Image-based 3D modeling study of the influence of vessel density and blood hemoglobin concentration on tumor oxygenation and response to irradiation

Jakob H Lagerlöf, Jon Kindblom, Eliane Cortez, Kristian Pietras, Peter Bernhardt

    Research output: Contribution to journalArticlepeer-review

    Abstract

    PURPOSE: Hypoxia is one of the most important factors influencing clinical outcome after radiotherapy. Improved knowledge of factors affecting the levels and distribution of oxygen within a tumor is needed. The authors constructed a theoretical 3D model based on histological images to analyze the influence of vessel density and hemoglobin (Hb) concentration on the response to irradiation.

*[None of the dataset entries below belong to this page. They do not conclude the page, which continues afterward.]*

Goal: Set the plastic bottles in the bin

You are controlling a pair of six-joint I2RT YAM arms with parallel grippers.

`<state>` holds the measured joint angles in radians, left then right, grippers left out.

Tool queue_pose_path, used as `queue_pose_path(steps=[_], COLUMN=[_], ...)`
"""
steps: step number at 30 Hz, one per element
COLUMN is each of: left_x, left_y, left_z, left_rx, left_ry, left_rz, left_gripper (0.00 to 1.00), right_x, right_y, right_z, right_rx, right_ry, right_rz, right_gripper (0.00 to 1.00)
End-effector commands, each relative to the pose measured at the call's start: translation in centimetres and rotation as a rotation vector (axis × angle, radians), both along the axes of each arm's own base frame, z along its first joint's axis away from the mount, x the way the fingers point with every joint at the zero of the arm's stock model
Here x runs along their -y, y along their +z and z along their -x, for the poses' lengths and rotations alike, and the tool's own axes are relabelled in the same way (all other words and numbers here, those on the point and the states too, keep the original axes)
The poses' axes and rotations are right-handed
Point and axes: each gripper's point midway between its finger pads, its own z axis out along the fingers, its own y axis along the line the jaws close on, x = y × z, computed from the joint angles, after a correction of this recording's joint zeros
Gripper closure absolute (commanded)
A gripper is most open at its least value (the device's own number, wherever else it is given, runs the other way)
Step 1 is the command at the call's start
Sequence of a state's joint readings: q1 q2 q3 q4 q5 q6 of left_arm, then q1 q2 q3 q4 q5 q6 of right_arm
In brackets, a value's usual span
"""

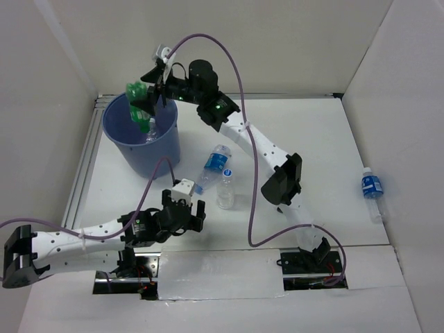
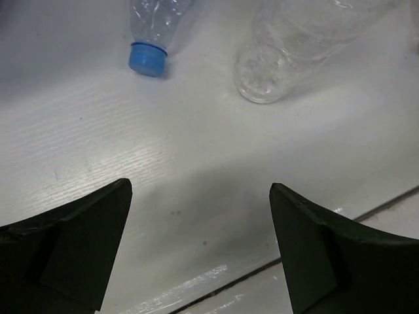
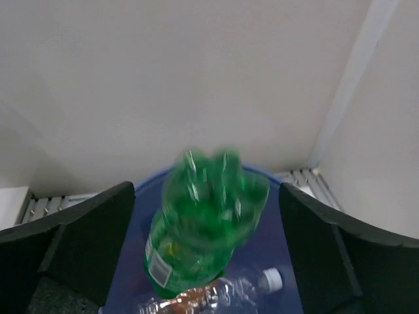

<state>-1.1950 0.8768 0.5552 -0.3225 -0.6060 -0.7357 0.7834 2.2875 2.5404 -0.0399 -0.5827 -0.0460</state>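
My right gripper hangs over the blue bin with its jaws wide open. A green bottle sits between the fingers without touching them, blurred, its base toward the wrist camera and its neck down in the bin. A clear bottle with a white cap and an orange-brown one lie inside. My left gripper is open and empty low over the table. Just beyond it lie a blue-capped, blue-labelled clear bottle and an unlabelled clear bottle.
Another clear bottle with a blue label lies far right, near the side wall. White walls enclose the table on three sides. A metal rail runs along the left edge beside the bin.
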Motion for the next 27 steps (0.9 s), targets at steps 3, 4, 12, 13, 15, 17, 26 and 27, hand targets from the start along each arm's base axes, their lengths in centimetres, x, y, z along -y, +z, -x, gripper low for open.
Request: queue_pose_path(steps=[3,4,12,13,15,17,26,27], left_x=[-0.1,-0.1,-0.3,0.7,2.8,5.0,5.7,5.4], left_y=[2.9,2.5,1.1,0.7,0.4,-0.4,-4.9,-5.9], left_z=[-4.6,-5.5,-14.0,-14.1,-14.4,-15.0,-17.7,-18.5], left_rx=[0.117,0.106,0.082,0.067,0.055,0.045,-0.026,-0.043], left_ry=[0.123,0.136,0.081,0.008,-0.103,-0.19,-0.148,-0.118], left_rz=[-0.014,-0.034,-0.059,-0.061,-0.029,-0.022,-0.156,-0.198], left_gripper=[0.01,0.01,0.01,0.01,0.01,0.01,0.06,0.11], right_x=[5.1,7.4,26.6,28.1,32.8,36.9,42.7,43.8], right_y=[4.6,4.6,-2.9,-4.1,-8.2,-13.8,-20.5,-21.3], right_z=[-4.1,-6.0,-12.5,-12.1,-11.2,-9.5,-2.9,-2.3], right_rx=[0.008,0.001,-0.333,-0.358,-0.473,-0.582,-0.755,-0.789], right_ry=[-0.142,-0.19,-0.425,-0.417,-0.466,-0.511,-0.618,-0.632], right_rz=[-0.099,-0.091,0.126,0.152,0.209,0.29,0.348,0.34], right_gripper=[0.01,0.01,0.62,0.57,0.28,0.19,0.09,0.09])
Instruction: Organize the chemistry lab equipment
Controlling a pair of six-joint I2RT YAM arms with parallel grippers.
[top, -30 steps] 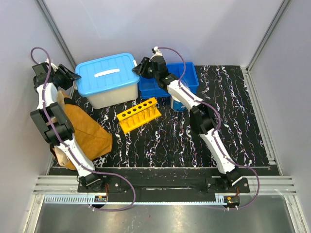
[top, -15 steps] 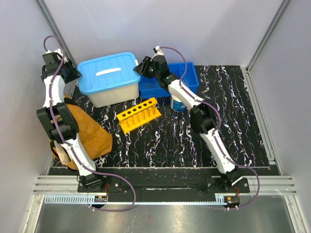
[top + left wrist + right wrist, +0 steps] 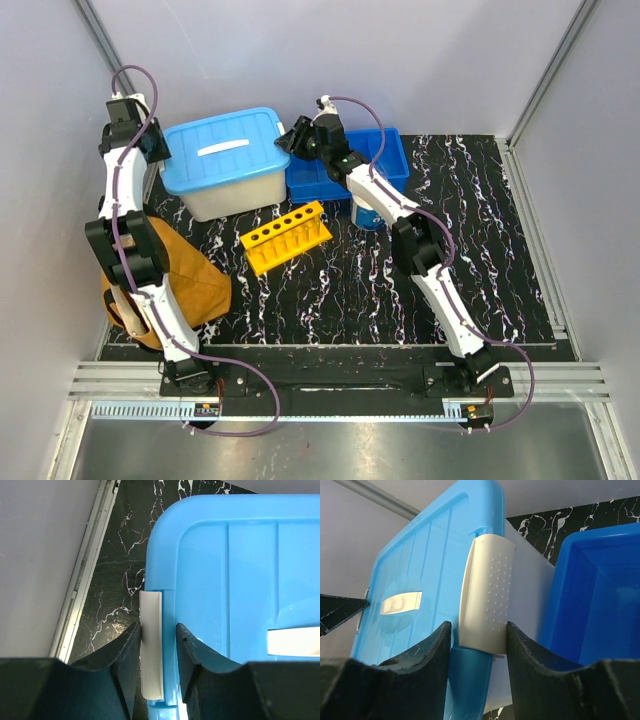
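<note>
The yellow test-tube rack [image 3: 287, 236] lies on the dark marbled table [image 3: 480, 250], its holes empty, away from both grippers. A white box with a light blue lid [image 3: 222, 158] stands behind it. My left gripper [image 3: 148, 152] is at the box's left end. Its jaws [image 3: 157, 626] straddle the white latch [image 3: 151, 650] and the lid's rim [image 3: 170, 555]; one finger touches the latch and blue rim shows before the other. My right gripper [image 3: 298, 138] is at the box's right end, shut [image 3: 478, 625] on the dotted white latch [image 3: 487, 595]. Tubes and goggles are out of view.
A dark blue bin [image 3: 385, 160] stands right of the box, close to my right gripper. A paper roll with a blue wrapper [image 3: 365, 212] stands in front of the bin. A tan bag [image 3: 175, 275] lies at the left, by the left arm. Grey walls enclose the table.
My left arm has swung up from over the tan bag to the box's left end, and its jaws have narrowed around the latch. The right arm has stayed put.
</note>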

    METHODS: The pancreases of a Rip-Tag2 mouse, a model of malignant insulinoma, were excised, cryosectioned, immunostained, and photographed. Vessels were identified by image thresholding and a 3D vessel matrix assembled. The matrix was reduced to functional vessel segments and enlarged by replication. The steady-state oxygen tension field of the tumor was calculated by iteratively employing Green's function method for diffusion and the Michaelis-Menten model for consumption. The impact of vessel density on the radiation response was studied by removing a number of randomly selected vessels. The impact of Hb concentration was studied by independently changing vessel oxygen partial pressure (pO(2)). For each oxygen distribution, the oxygen enhancement ratio (OER) was calculated and the mean absorbed dose at which the tumor control probability (TCP) was 0.99 (D(99)) was determined using the linear-quadratic cell survival model (LQ model).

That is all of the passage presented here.